▶ ACTIVITY:
The answer must consist only of the lines from the line with "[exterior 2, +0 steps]" to the line with "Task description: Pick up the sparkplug", both included, exactly as they stand below.

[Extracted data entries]
——————

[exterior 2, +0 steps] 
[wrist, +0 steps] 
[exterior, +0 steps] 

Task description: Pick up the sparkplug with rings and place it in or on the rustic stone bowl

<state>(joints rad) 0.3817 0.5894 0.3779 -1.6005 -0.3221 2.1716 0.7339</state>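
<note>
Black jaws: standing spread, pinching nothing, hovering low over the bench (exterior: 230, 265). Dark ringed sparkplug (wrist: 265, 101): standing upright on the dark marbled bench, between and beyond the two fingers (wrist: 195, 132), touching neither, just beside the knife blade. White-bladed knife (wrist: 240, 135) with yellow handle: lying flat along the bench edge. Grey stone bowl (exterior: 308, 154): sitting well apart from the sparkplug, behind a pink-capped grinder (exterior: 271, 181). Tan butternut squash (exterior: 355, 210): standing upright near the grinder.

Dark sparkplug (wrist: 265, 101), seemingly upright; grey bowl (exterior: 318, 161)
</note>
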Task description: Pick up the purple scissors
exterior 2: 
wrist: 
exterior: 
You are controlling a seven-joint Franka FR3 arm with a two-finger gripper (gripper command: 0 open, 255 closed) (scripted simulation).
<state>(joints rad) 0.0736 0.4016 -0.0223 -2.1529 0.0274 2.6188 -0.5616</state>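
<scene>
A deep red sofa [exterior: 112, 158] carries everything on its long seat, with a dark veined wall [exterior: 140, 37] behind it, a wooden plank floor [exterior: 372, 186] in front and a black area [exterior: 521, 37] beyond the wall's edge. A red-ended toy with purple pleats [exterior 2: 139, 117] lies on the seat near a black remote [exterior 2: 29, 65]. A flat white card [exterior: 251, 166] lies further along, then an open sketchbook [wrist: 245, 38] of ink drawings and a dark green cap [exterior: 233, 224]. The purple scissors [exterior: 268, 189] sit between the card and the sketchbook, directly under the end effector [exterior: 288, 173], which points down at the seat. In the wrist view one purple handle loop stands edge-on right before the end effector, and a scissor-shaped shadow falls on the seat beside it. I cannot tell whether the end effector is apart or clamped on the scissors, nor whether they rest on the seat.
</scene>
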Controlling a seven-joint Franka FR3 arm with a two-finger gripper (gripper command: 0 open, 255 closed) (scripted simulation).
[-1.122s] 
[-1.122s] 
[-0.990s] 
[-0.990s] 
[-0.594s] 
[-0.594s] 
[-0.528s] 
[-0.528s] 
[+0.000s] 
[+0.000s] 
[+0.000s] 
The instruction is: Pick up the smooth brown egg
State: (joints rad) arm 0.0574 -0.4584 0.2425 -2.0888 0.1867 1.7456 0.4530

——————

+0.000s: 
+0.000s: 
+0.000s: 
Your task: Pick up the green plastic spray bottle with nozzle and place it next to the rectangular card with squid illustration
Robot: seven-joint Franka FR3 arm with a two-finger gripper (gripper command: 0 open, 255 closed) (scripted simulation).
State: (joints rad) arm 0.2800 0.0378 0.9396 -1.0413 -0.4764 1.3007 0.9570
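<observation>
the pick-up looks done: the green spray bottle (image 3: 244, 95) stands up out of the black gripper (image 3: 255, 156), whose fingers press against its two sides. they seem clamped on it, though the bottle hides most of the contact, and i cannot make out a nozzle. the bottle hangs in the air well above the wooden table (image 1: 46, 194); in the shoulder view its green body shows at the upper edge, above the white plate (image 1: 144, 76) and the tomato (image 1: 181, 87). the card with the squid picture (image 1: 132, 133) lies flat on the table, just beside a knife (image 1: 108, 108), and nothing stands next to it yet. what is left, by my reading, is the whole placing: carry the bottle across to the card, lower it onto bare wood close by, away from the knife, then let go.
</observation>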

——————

▶ EXPECTED ANSWER:
[exterior 2, +0 steps] 
[wrist, +0 steps] 
[exterior, +0 steps] 

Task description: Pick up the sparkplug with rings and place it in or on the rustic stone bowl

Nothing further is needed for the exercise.